We are looking forward to the next deep learning training! In order to complete the workshop we ask that participants please go through the following software installation steps at least a day in advance. We estimate that this will take about 30 minutes to complete.

If you run into any errors please send an email to Chris Kennedy & Evan Muzzall ([email protected], [email protected]) and include:

  1. Which step you’re running,
  2. The error message(s) (screenshot preferred), and
  3. Your operating system + R version + RStudio version.

We will then work with you to resolve any challenges. It is important to get everything working before the training because we will not likely have sufficient time to investigate fixes during the training itself.

Software Requirements

Core Programs

  1. Install R 3.5 or greater: https://cloud.r-project.org/

To avoid package errors this should be installed separate from Anaconda. If you have R installed through Anaconda please uninstall it and install the non-Anaconda version.

  1. Install RStudio: https://www.rstudio.com/products/rstudio/download/

  2. Install Anaconda Python (3.7+) if you have not already done so: https://www.anaconda.com/distribution/

Use the default options.

R and Python Packages

Install Keras by running these commands in the RStudio console or an R script:

# This will install the R package.
install.packages("keras")

# This will setup the Python environment, including Keras and tensorflow.
keras::install_keras()

# Confirm that Python setup was successful - this must return "TRUE".
keras::is_keras_available()

Anaconda notes

Anaconda is required on Windows, whereas MacOS and Linux may be ok without it. However it will be easiest to manage & troubleshoot when everyone is using Keras through Anaconda.

Install key additional packages

Image Magick

install.packages("magick")
library(magick)

MacOS users with R installed via Homebrew, or Linux users, see extra install info here.

Part 4 Google Cloud (Optional - part 4 will not be covered during workshop)

To follow along with part 4’s Google Cloud demonstration, you will need to:

  1. Sign in to Google Cloud at: https://console.cloud.google.com/

Accept the terms of service box that pops up the first time.

  1. Click the blue “Activate” button in the top right to get $300 in free credits. You will need to add a credit card, HOWEVER note that it will not automatically charge you when the 12-month trial ends - you would need to explicitly upgrade to a paid account.

  2. Select the “APIs & Services” menu in the left side column, then “Dashboard”.

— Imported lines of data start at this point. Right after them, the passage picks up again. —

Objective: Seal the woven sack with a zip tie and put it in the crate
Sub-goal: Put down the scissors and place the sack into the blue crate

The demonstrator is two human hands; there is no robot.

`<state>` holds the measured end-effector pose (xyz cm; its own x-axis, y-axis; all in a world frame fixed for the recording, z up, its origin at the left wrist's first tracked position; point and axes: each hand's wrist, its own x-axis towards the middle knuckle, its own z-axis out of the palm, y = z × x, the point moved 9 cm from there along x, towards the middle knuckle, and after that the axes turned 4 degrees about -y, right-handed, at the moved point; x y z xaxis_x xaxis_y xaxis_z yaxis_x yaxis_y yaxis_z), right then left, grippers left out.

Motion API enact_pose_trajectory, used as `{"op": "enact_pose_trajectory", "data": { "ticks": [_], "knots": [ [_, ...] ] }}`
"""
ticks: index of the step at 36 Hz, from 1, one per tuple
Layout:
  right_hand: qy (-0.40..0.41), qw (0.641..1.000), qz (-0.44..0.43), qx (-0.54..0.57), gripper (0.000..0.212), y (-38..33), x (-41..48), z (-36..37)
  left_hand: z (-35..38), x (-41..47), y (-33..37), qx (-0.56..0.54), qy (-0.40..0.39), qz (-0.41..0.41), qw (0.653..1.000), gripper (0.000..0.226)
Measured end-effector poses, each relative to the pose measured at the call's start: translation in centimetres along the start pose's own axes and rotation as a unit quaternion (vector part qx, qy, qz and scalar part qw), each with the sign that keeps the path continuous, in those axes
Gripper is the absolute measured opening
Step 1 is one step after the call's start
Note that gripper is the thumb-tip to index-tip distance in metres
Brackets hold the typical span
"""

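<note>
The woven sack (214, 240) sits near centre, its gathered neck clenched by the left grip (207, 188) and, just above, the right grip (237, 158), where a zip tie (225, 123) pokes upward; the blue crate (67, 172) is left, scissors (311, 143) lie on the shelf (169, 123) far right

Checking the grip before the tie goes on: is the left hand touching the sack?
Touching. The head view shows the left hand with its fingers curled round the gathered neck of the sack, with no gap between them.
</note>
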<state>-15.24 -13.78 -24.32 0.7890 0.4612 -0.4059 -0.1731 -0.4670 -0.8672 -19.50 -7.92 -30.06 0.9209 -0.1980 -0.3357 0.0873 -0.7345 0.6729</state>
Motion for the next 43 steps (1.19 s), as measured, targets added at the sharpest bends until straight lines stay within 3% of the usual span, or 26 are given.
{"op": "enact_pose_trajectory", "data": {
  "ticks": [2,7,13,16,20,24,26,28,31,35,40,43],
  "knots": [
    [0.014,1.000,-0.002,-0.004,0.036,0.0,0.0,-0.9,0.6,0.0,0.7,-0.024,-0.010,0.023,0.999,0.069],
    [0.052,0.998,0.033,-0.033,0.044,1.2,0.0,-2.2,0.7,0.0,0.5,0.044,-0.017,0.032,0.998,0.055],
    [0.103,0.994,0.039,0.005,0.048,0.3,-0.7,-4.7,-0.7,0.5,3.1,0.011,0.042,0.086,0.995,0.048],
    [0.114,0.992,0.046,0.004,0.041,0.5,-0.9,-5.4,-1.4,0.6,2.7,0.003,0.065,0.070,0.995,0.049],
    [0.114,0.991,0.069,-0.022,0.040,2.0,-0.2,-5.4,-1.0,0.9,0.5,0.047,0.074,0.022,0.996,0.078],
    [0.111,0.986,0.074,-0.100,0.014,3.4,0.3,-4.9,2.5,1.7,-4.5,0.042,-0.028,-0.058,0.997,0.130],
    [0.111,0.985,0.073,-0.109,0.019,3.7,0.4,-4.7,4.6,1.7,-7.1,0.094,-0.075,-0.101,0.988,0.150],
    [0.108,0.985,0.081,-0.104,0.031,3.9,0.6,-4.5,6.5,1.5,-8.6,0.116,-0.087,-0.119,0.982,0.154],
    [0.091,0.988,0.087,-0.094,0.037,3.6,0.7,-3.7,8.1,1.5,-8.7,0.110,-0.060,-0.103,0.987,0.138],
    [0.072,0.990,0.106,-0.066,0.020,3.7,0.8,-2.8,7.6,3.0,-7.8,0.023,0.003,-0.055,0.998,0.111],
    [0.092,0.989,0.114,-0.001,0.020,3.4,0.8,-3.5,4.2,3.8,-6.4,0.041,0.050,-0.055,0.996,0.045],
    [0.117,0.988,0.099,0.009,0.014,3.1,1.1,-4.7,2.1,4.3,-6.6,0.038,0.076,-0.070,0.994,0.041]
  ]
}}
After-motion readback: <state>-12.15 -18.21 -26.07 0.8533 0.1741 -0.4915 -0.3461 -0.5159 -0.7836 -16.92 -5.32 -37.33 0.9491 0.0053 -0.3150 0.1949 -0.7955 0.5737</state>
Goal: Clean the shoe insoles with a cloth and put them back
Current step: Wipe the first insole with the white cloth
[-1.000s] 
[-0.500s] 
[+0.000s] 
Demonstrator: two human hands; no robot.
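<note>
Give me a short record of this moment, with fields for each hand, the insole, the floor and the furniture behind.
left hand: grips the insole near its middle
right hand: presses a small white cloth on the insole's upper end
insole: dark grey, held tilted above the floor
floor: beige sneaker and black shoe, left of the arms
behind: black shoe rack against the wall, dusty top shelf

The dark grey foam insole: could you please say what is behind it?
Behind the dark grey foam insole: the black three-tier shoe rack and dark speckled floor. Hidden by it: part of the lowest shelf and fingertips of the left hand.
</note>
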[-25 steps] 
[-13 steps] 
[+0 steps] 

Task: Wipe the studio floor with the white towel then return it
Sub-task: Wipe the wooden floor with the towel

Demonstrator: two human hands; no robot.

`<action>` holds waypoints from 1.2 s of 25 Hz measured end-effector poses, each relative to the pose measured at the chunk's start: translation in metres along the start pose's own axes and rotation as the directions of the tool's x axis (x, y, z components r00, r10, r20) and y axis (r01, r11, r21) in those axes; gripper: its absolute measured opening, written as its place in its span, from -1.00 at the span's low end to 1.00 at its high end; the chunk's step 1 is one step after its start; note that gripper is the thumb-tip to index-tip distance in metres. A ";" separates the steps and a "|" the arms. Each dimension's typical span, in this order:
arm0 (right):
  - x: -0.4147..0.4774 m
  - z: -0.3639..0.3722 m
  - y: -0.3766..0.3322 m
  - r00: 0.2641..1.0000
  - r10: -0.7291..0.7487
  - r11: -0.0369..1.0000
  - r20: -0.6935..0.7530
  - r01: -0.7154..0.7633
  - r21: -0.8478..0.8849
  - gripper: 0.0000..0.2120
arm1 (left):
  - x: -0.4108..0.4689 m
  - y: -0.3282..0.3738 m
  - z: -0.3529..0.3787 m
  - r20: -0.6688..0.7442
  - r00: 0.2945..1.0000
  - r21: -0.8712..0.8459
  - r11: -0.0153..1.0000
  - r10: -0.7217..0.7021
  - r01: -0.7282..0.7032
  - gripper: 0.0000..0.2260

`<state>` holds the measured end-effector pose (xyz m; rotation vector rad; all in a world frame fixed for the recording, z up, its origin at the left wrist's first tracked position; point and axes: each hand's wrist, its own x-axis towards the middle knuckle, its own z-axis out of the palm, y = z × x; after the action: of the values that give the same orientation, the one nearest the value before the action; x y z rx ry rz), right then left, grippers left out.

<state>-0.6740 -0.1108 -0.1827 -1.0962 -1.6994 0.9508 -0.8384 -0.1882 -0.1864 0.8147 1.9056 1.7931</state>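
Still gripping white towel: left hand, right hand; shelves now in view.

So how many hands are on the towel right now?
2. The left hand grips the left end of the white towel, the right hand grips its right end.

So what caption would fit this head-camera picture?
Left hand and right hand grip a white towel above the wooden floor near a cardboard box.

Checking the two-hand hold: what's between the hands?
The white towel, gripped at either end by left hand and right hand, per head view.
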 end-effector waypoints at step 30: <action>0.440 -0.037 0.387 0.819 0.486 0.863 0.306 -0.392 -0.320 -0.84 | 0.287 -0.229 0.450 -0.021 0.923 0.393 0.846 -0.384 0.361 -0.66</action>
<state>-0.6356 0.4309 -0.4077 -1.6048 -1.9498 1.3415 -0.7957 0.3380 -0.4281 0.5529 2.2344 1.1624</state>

  3. Click “+ Enable APIs and Services” in the top middle area. Enter “compute engine api” into the search box and press enter.

  4. Click the “Compute Engine API” result with the blue icon. Click the blue “Enable” button. You will be asked to enable billing - this won’t result in any charges but you need to enable this.

  5. Click back to left-hand navigation menu (icon three horizontal bars in upper left corner), then “APIs & Services”, then “Dashboard”, then “+ Enable APIs and Services”. Enter “machine learning engine” into the search box and press enter.

  6. Click the “Cloud Machine Learning Engine” result with the blue icon.

  7. Click the blue “Enable” button.

  8. Install the cloudml R package by running in RStudio:

install.packages("cloudml")
library(cloudml)
gcloud_install()

Accept the default options.

  1. You will be prompted to log in to your google account and authorize the Google Cloud SDK. When prompted, use the randomly generated project name (option 1).

  2. job_status()

If everything is setup correctly you will see “no lines available in input” as an expected error message. Otherwise carefully review any error messages and take the recommended action if one is provided (e.g. visit a certain URL).

  1. (Optional)

Apply for an additional $200 credit for R users

Download Workshop Materials

This does not need to be done in advance, because we may be making last-minute improvements.

Download workshop materials: https://github.com/dlab-berkeley/Deep-Learning-in-R

  1. Click green “Clone or Download” button

  2. Either:

  1. Click “Download Zip”

Extract this zip file to your Dropbox / Box / etc. and open in RStudio.

… or

  1. (advanced):

Copy the github clone URL (https or ssh version). In RStudio select File -> New Project -> Version Control -> Git and paste the repository URL.